One of the biggest challenges in monitoring and tracking performance is getting stable and repeatable numbers.  Check out the following plot of two performance tests.  On which do you think it will be easier to spot regressions?


There are two test here.  Test 1 which looks pretty erratic and test 2 which looks pretty stable and repeatable around 3 ms.  Given this I'm pretty sure you are going to choose test 2 on which to monitor and track performance.  The test is very stable meaning the variance is very low and repeatable because it does not drift off over time.  For an example of drift check out the following:


Here you can see the results are pretty stable in that the overall variance from number to number if pretty low however the results are not very repeatable and seem to drift up over time.  For this particular test high ping time is bad.  This is also and example of "death-by-a-thousand cuts" where from test to test results look good but over long periods of time you see performance is dropping off.

So the question then comes up how do you make stable and repeatable performance tests?  The answer is to follow a test pattern like the xUnit pattern with a couple of extra steps.
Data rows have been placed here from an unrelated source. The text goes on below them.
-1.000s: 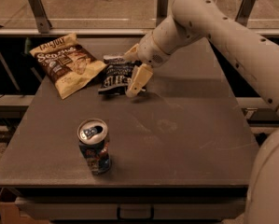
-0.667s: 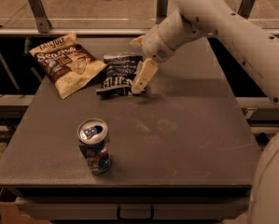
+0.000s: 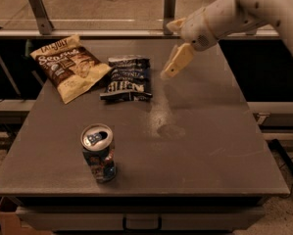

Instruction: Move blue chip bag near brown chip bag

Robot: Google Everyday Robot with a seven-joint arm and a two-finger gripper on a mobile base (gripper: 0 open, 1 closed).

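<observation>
Behind a grey desk (image 3: 200, 146) ran a pale rail with two upright metal posts (image 3: 38, 9), and dark gaps showed on either side. Three things lay on the desk: two chip bags and one drink can. One brown chip bag (image 3: 70, 65) lay flat in the upper left of the frame, turned at an angle. One blue chip bag (image 3: 127, 78) lay flat just to its right, in the upper middle. The near corners of the two bags were so close that contact could not be told. One can (image 3: 99, 153) stood upright in the lower left, well apart from both bags, with its opened top showing. One white arm (image 3: 234, 13) reached in from the upper right, and its gripper (image 3: 171, 48) hung above the desk just right of the blue chip bag, apart from it. Its jaws stood spread wide, one pale finger (image 3: 178, 60) slanting down to the left, with nothing between them and nothing touched.
</observation>
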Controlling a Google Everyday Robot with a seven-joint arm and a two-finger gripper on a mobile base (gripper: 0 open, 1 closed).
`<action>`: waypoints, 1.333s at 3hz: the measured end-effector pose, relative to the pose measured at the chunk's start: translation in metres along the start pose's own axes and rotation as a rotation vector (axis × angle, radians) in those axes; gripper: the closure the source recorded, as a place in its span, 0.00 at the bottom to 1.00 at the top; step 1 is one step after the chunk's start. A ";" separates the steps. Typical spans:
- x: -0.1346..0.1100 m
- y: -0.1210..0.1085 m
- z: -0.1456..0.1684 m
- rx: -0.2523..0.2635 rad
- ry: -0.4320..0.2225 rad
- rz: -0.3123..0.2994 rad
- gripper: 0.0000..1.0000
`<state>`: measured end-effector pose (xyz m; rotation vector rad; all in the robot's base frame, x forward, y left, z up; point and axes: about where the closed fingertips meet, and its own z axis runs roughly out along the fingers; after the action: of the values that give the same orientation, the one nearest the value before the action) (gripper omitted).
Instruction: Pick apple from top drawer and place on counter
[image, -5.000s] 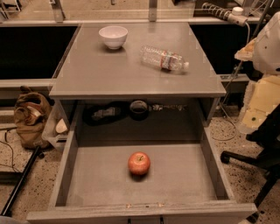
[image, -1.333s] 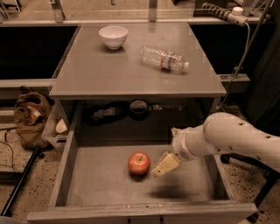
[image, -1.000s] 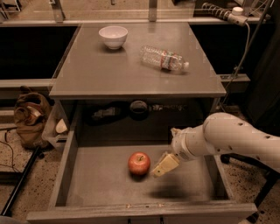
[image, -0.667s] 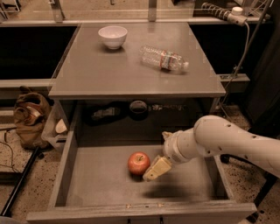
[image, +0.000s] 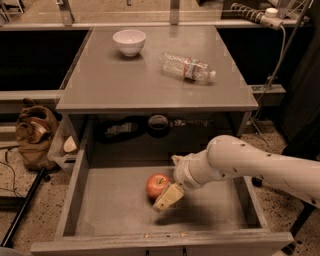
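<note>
The red apple (image: 156, 185) lies on the flat bottom of the open grey top drawer (image: 110, 210), near its middle. My gripper (image: 169, 182) reaches into the drawer from the right on a white arm and sits right at the apple's right side. It is open: one cream fingertip (image: 167, 197) shows in front of the apple, the other (image: 176, 159) behind it. The apple still rests on the drawer bottom. The grey counter (image: 125, 85) is above the drawer.
On the counter stand a white bowl (image: 129, 41) at the back left and a plastic water bottle (image: 187, 66) lying on its side at the right. A brown bag (image: 34, 135) sits on the floor left of the cabinet. Cables hang at the right.
My arm came in from the right and went down into the drawer. In the last second the gripper moved left up to the apple. The apple has not moved.
</note>
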<state>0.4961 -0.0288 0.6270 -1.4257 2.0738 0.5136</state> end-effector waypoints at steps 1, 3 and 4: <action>0.000 0.003 0.013 -0.014 0.011 -0.009 0.00; 0.001 0.008 0.028 -0.040 0.025 -0.018 0.00; 0.000 0.008 0.028 -0.040 0.025 -0.018 0.20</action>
<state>0.4947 -0.0094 0.6051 -1.4794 2.0789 0.5351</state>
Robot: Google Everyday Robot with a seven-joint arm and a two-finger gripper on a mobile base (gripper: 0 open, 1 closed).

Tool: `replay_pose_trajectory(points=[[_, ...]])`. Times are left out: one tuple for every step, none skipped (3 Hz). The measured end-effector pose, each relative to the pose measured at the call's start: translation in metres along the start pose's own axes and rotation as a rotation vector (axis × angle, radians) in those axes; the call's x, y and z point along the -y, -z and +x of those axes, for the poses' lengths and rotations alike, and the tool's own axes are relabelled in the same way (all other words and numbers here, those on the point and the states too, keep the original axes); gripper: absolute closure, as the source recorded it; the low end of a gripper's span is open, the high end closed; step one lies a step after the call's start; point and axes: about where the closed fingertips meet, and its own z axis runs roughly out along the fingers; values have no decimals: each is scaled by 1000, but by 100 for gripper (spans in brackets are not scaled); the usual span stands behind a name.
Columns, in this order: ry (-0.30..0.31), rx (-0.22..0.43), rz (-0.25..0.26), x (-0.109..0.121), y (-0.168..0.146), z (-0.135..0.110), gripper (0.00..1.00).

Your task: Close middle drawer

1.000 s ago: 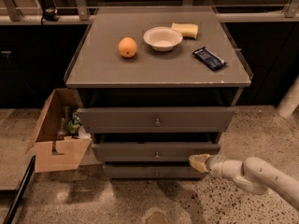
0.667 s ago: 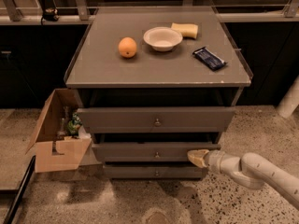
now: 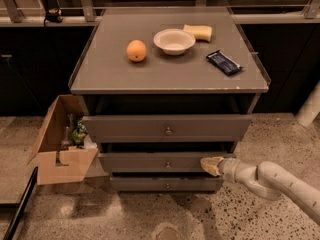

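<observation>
Lower right of frame, the pale gripper, its spread impossible to tell, sits at the right end of the grey wooden middle drawer; an off-centre push could jam it.

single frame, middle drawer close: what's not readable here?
All in the camera view:
1. Gripper sits at the right end of the middle drawer front; contact or gap is too small to tell.
2. Middle drawer interior: hidden under the top drawer front.
3. Arm: cut off by the right edge; base out of frame.
4. Cardboard box contents: mostly hidden by its walls.
</observation>
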Motion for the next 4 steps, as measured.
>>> replay_pose_trajectory(points=[[1, 5, -3, 1, -1, -3, 15], [-1, 3, -9, -4, 2, 0, 0], [-1, 3, -9, -11, 6, 4, 0], [-1, 3, -10, -15, 8, 6, 0]])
The pattern is the following:

  1. setup 
  2. warmup
  3. execute
  4. something most tests forget
  5. publish
  6. cleanup
  7. teardown
Notice the following additional tests - warmup, step 4, publish, cleanup.  Now let me explain these steps.   

Warmup - This step is here to allow the performance test to "warm-up" the system under test.  For example if you want to measure database queries generally you have to decide if you want hot (most likely the common case) numbers where the database has been in use for a while or cold numbers which is the state right after boot/init/etc.  By having warmup you can test both hot and cold tests by the additional or removal of this step.  An example might be selecting 10 rows from a database before doing the general select tests.

Step 4 - Ahh... the mystery.  What is step 4?  Take a quick look back at the first graph.  Any ideas?  Well the answer is VALIDATE.  Most performance tests forget to validate the results they are getting.  In the previous step of warmup we said to select 10 rows.  Did the test actually return 10 rows?  If not there is likely some error.  Be sure to check your results and dont publish them if there was an error.  Generally on performance graphs invalid results look like super high, 0, or super low numbers.

Publish - This is the act of pushing the result into your tracking infrastructure.  Performance results tend to have a lifttime of usefulness however there is always good cause to look back over time.

Cleanup - Cleanup is like teardown without exiting all layers of initialization.  Generally the role of cleanup is to get things put back in order so the test can be run again with minimal side-effects.  For cold performance results you will need to teardown.

While execute is not a new step in the performance pattern I wanted to mention it because often times in performance tests you want "stable" numbers.  This is generally achieve by running the execute step a number of times and averaging or repeating steps 3 - 6 a number of times.  While averaging is often the right answer it can sometimes hide performance issues.  Perhaps I blog on that another day.

Now that you have a solid performance test pattern go forth and create amazing results....

  Tony